README.md

# CQErl

[![CircleCI](https://circleci.com/gh/matehat/cqerl.svg?style=svg)](https://circleci.com/gh/matehat/cqerl)

Native Erlang client for CQL3 over Cassandra's latest binary protocol v4.

[**Usage**](#usage) &middot; [Connecting](#connecting) &middot; [Clusters](#clusters) &middot; [Performing queries](#performing-queries) &middot; [Query options](#providing-options-along-queries) &middot; [Batched queries](#batched-queries) &middot; [Reusable queries](#reusable-queries) &middot; [Data types](#data-types)

[**Installation**](#installation) &middot; [**Compatibility**](#compatibility) &middot; [**Tests**](#tests) &middot; [**License**](#license)

### At a glance

CQErl offers a simple Erlang interface to Cassandra using the latest CQL version. The main features include:

* Automatic connection pooling, with hash-based allocation (a la [dispcount][9])
* Single or multi-cluster support
* Batched queries
* Variable bindings in CQL queries (named or positional)
* Automatic query reuse when including variable bindings
* Collection types support
* User-defined type support
* Tunable consistency level
* [Automatic pagination support](#pagination)
* Synchronous or asynchronous queries
* Automatic compression (using lz4 or snappy if available)
* SSL support
* Pluggable authentication (as long as it's [SASL][2]-based)

CQErl was designed to be as simple as possible on your side. You just provide the configuration you want as environment variables, and ask to get a client everytime you need to perform a transient piece of work (e.g. handle a web request). You do not need to (and in fact *should not*) keep a client in state for a long time.
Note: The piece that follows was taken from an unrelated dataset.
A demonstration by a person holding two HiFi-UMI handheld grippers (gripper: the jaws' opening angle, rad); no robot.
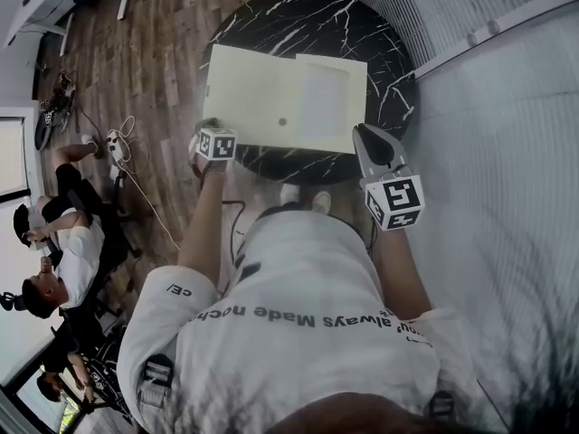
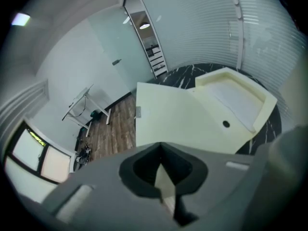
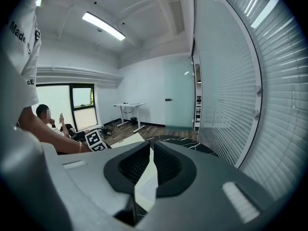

Under the hood, CQErl maintains a pool of persistent connections with Cassandra and this pattern is the best way to ensure proper load balancing of requests across the pool.

### Usage

##### Connecting

If you installed cassandra and didn't change any configuration related to authentication or SSL, you should be able to connect like this

```erlang
{ok, Client} = cqerl:get_client({}).
```

You do not need to close the connection after you've finished using it.

1. The first argument to `cqerl:get_client/2,1` or `cqerl:new_client/2,1` is the node to which you wish to connect as `{Ip, Port}`. If empty, it defaults to `{"127.0.0.1", 9042}`, and `Ip` can be given as a string, or as a tuple of components, either IPv4 or IPv6.

    - If the default port is used, you can provide just the IP address as the first argument, either as a tuple, list or binary.
    - If both the default port and localhost are used, you can just provide an empty tuple as the first argument.

2. The second possible argument (when using `cqerl:get_client/2` or `cqerl:new_client/2`) is a list of options, that include:

    - `keyspace` which determines in which keyspace all subsequent requests operate, on that connection.
    - `auth` (mentionned below)
    - `ssl` (which is `false` by default, but can be set to a list of SSL options) and `keyspace` (string or binary). 
    - `protocol_version` to [connect to older Cassandra instances](#connecting-to-older-cassandra-instances).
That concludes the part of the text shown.